What the country is talking about this week...

1 DAN QUAYLE The politician thinks Ozzy Osbourne makes a better parent than Murphy Brown. Obviously he hasn’t seen Ozzy’s kids.

2 SURVIVOR: MARQUESAS Everyone in the Peace Corps is waiting to see who wins a million dollars for something they do every day for pennies.

3 THE 24 FINALE I think we all can guess the surprise ending. Kiefer Sutherland falls asleep during a gun battle.

4 DIVAS LAS VEGAS Cher and Mary J. Blige perform in Sin City for a VH1 special. They’re easy to spot — they’re the only two women there not hooked up to oxygen tanks.

5 DIONNE WARWICK They reportedly found less than 5 grams of marijuana in her purse. It was hidden under a sequin.

6 ABOUT A BOY Childless playboy Hugh Grant goes to single-parent meetings to meet women. Suddenly blind dates and singles bars don’t sound so bad.

7 STAR WARS: EPISODE II — ATTACK OF THE CLONES Use the Force; cut in line, Luke.

8 MADONNA She’s impressing snooty British audiences with her London stage debut. They hadn’t heard ”Out friggin’ spot, out!” before.

9 KATO KAELIN The famous freeloader will star in a reality show where he asks strangers to put him up for the night. Or as he likes to calls it, ”dating.”

10 DAVID BLAINE’S VERTIGO The magician will attempt to stand on a tall pole for 35 hours. The audience will attempt to stay awake for 35 seconds.

11 JIMMY KIMMEL The star of The Man Show will get Politically Incorrect’s time slot next year so ABC can go after that hard-to-get demographic — young male drunks.

12 DANIELLE STEEL San Franciscans were upset to find out that the author has 26 parking permits. Now they know how other writers feel when they walk into a bookstore.

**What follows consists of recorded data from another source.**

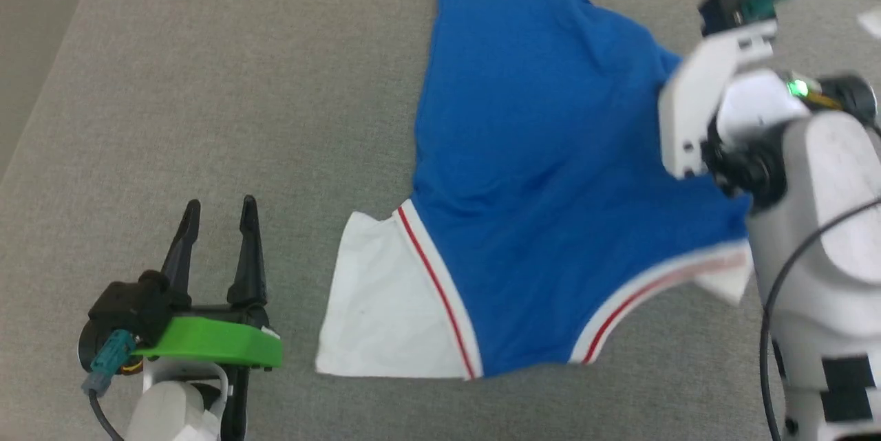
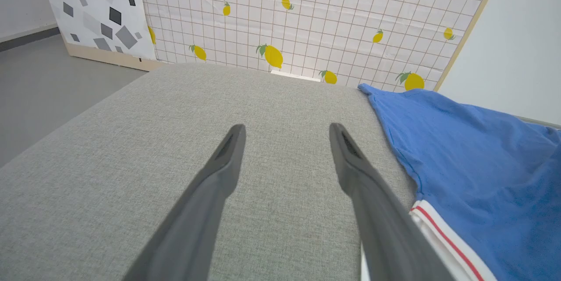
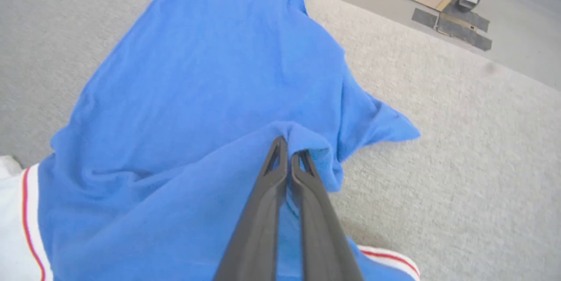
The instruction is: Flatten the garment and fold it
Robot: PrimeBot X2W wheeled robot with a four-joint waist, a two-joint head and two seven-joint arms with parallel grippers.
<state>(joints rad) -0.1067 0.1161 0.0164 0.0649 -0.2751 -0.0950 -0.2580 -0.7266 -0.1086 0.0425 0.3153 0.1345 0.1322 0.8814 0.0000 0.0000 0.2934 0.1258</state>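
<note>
The garment (image 1: 544,173) is a royal-blue jersey with white sleeves and red-and-white trim, lying on the grey padded table (image 1: 206,117) with its plain side up. One white sleeve (image 1: 385,303) lies flat at the near left. My right gripper (image 3: 289,147) is shut on a raised fold of the blue cloth (image 3: 302,134) near the garment's right edge; in the head view its fingers are hidden behind the white wrist (image 1: 716,111). My left gripper (image 1: 220,210) rests open on bare table left of the garment (image 2: 473,162), fingers (image 2: 228,149) apart and holding nothing.
A lemon-patterned grid panel (image 2: 307,18) and a panel with grey shapes (image 2: 96,9) stand beyond the table's far edge. Grey floor (image 2: 44,79) lies past the table's left side. A wooden frame foot (image 3: 456,13) stands on the floor to the far right.
</note>
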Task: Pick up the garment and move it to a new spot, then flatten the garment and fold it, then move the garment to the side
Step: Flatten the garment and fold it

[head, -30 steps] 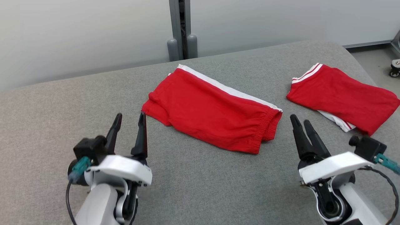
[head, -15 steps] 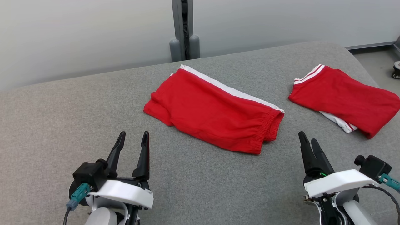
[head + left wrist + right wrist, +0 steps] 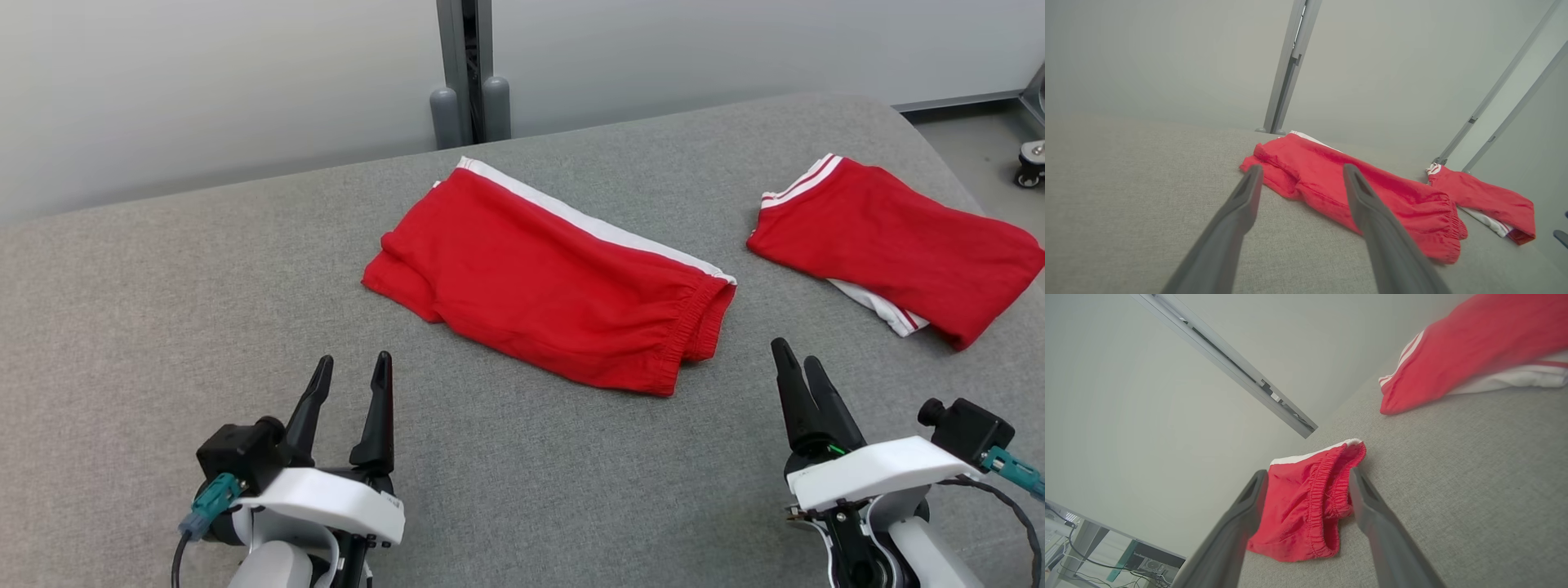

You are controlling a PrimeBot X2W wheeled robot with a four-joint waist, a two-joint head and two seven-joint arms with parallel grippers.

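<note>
On grey surface (image 3: pixel 163 286) — folded red shorts (image 3: pixel 547 286), white-striped

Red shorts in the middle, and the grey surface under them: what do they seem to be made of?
The red shorts look like soft, matte knit fabric, perhaps cotton or a blend: they wrinkle loosely, and the waistband is gathered like elastic. The grey surface looks like coarse woven upholstery cloth, matte, with a visible heathered weave.
</note>
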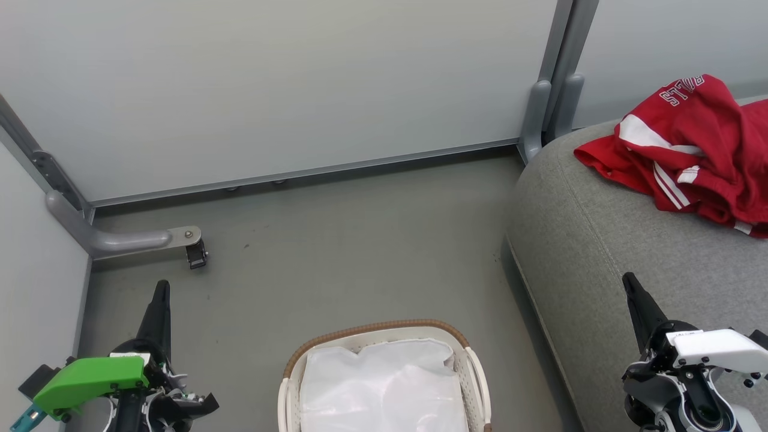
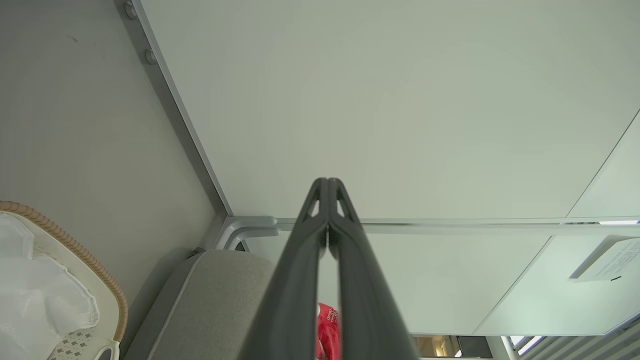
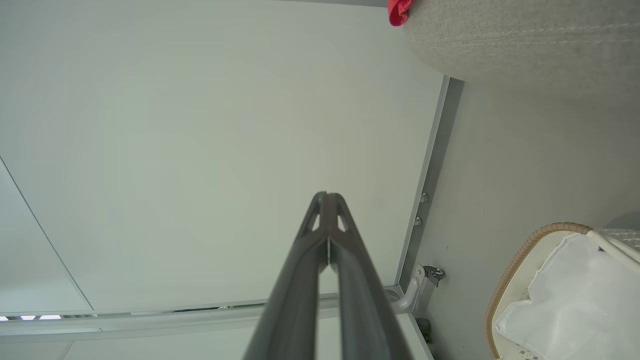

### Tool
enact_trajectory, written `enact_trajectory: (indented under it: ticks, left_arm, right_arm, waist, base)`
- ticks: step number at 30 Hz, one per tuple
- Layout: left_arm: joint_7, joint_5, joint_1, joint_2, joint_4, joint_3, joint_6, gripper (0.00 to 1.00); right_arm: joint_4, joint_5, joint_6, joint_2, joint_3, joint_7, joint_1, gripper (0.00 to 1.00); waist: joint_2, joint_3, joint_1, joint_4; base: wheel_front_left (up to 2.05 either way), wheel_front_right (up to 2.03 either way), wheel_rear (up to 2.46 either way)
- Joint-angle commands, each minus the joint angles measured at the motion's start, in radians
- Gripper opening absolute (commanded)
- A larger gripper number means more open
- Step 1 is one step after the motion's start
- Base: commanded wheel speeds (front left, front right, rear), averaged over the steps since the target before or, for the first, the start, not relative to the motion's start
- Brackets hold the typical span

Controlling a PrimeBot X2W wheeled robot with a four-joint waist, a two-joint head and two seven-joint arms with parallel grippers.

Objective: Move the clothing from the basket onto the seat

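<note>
The red clothing (image 1: 690,150) with white stripes and lettering lies bunched on the grey seat (image 1: 600,240) at the right; a sliver of the clothing (image 2: 327,330) shows between the left fingers, and a red corner (image 3: 399,11) at the seat's edge (image 3: 525,40). The white basket (image 1: 384,339) with a brown woven rim stands on the floor at bottom centre, with just its white liner (image 1: 384,384) inside. My left gripper (image 1: 162,288) is shut and empty, left of the basket. My right gripper (image 1: 629,281) is shut and empty over the seat's front. Both grippers (image 2: 327,184) (image 3: 327,197) point at the wall.
Pale partition walls (image 1: 288,84) close the back and left. A grey panel foot with a caster (image 1: 195,252) juts onto the grey floor (image 1: 360,240) at the left. Another grey post (image 1: 549,108) stands at the seat's far corner.
</note>
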Motion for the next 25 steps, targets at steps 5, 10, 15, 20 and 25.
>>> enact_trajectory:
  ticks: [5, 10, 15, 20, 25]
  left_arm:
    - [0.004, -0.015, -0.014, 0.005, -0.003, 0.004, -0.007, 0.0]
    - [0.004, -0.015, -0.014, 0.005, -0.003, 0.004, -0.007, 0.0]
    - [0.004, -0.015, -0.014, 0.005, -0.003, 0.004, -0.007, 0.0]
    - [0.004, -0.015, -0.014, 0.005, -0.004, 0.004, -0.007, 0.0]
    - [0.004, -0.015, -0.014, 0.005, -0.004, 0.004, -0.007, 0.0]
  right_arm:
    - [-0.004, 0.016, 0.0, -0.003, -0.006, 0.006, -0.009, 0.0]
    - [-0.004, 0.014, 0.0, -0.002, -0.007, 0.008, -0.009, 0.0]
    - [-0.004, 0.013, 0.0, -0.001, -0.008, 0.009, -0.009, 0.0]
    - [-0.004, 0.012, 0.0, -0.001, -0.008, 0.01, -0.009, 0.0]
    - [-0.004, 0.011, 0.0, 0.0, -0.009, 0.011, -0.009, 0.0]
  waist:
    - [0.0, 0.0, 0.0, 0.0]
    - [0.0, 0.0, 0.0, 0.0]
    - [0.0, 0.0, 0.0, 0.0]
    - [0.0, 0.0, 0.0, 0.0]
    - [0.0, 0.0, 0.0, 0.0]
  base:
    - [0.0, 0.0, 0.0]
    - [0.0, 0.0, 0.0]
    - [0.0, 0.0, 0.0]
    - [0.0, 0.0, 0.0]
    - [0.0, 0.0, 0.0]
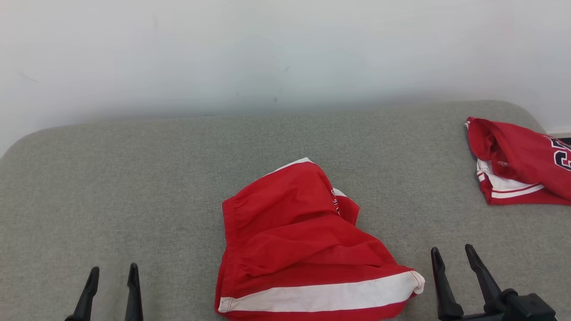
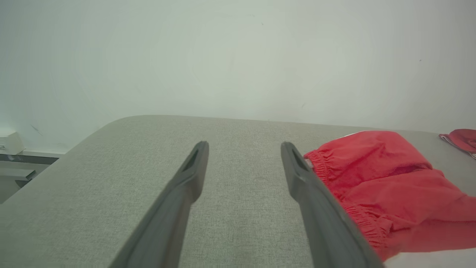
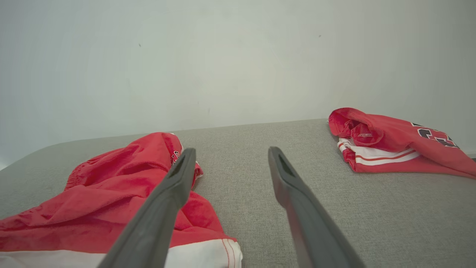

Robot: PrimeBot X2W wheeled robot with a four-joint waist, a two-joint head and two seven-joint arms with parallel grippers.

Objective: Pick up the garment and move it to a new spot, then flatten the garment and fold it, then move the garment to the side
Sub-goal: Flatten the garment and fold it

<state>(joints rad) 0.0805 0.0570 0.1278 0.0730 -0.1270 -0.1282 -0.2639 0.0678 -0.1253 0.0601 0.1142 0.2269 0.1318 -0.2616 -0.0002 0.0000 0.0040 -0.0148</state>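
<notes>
Head view: the shorts lie crumpled on the grey pad at its near edge, between the grippers. A jersey sits well apart at far right. Flattening looks like the step in hand. It should go best by pinching the waistband and the striped hem, then drawing them apart low over the pad. The left gripper and right gripper stand open and empty, fingers pointing away from the robot.

Left wrist view: the fingers spread over bare pad, with the waistband just beside one.

Right wrist view: the jaws gape. One finger overlaps the shorts, probably above the cloth and not touching it.
</notes>
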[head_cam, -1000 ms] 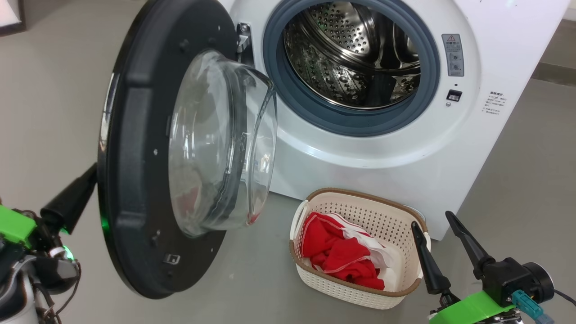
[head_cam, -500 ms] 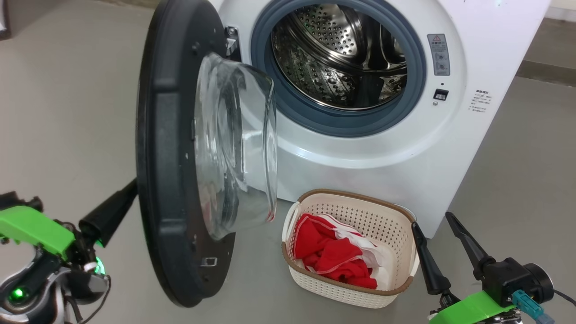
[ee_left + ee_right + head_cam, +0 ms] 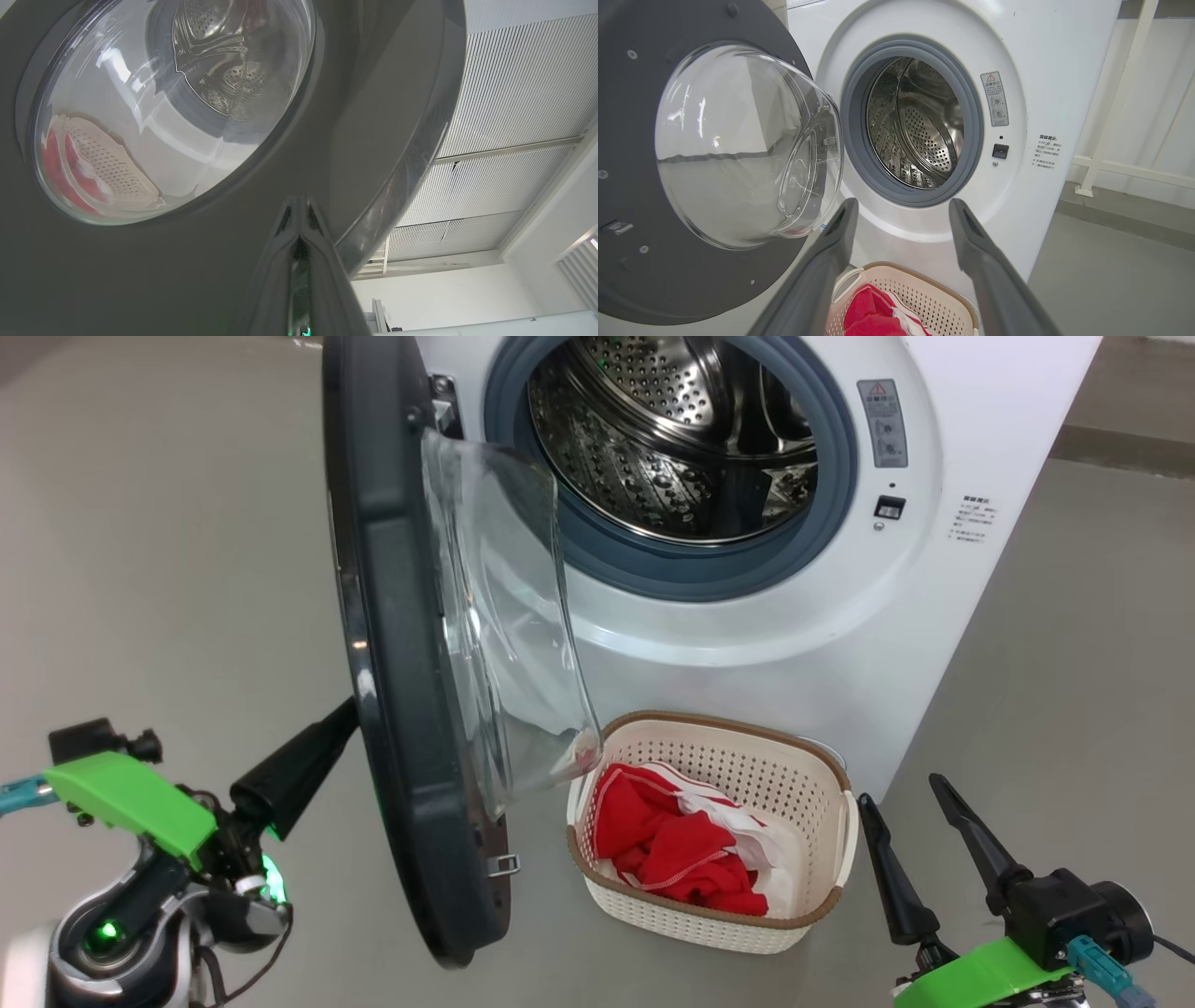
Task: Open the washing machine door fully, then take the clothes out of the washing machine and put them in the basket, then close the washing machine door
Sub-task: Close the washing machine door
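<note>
Washing machine: one unit. No garment is visible in the part of the drum that can be seen.

Washing machine door: one, hinged at the left of the machine's opening. It stands out from the machine's front at about a right angle. Judged stiff and heavy, swinging only on its hinge. The glossy rim looks slippery and the glass bowl breakable. Push on the rim's outer face, never the glass.

Basket: one, on the floor just beside the machine's front, below the opening. Judged light and likely to slide if knocked.

Clothes: a red heap with white trim, inside the basket. The number of pieces cannot be told. Soft and limp, so any fold gives a hold.

Left gripper: jaws closed together and holding nothing. The tips touch the door's outer face, on the side away from the machine.

Right gripper: jaws wide apart and empty, before the machine's front, just beside the basket.
</note>
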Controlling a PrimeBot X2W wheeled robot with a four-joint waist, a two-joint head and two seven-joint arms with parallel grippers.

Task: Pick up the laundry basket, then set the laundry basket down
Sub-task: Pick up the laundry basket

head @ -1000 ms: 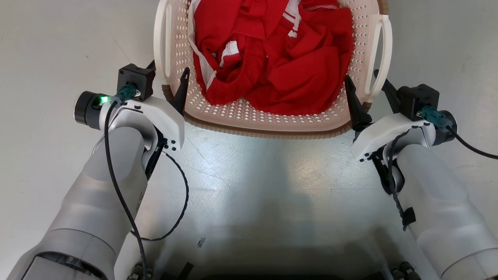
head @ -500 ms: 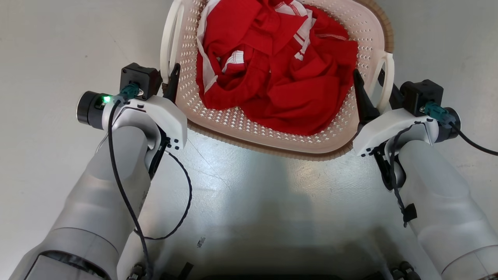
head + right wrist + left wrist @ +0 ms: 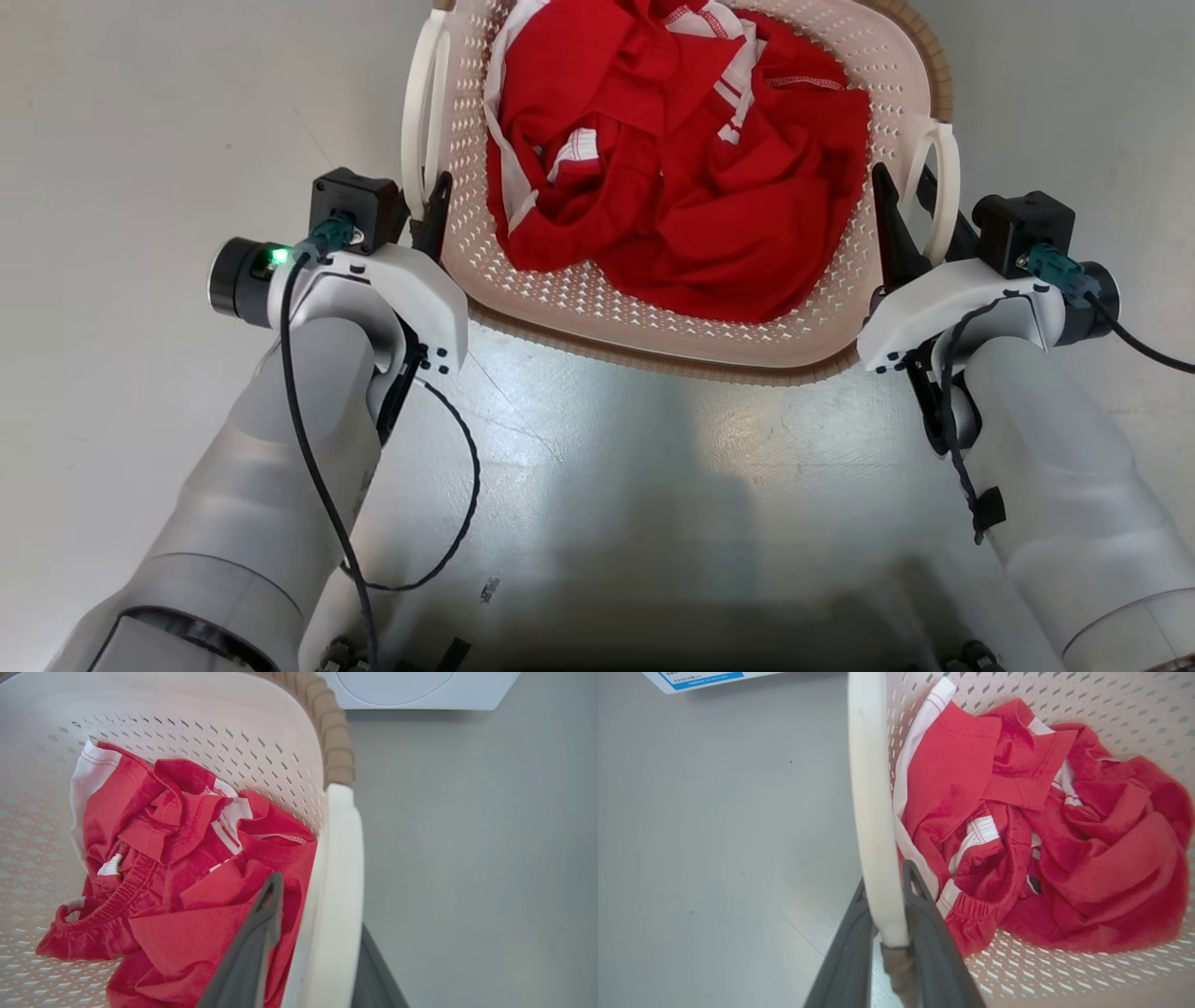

13 BOMB-SNIFFING BEES The Pentagon has trained honeybees to discover explosives. The bad news is they cost $3 billion apiece.

14 INDY 500 Racers spend three and a half hours behind the wheel to wind up in the same place they started. You can do that in L.A. seven days a week.

15 ROSIE O’DONNELL The popular talk-show host is quitting a successful daily television stint to spend more time with her kids. So they won’t end up on shows like Jerry Springer.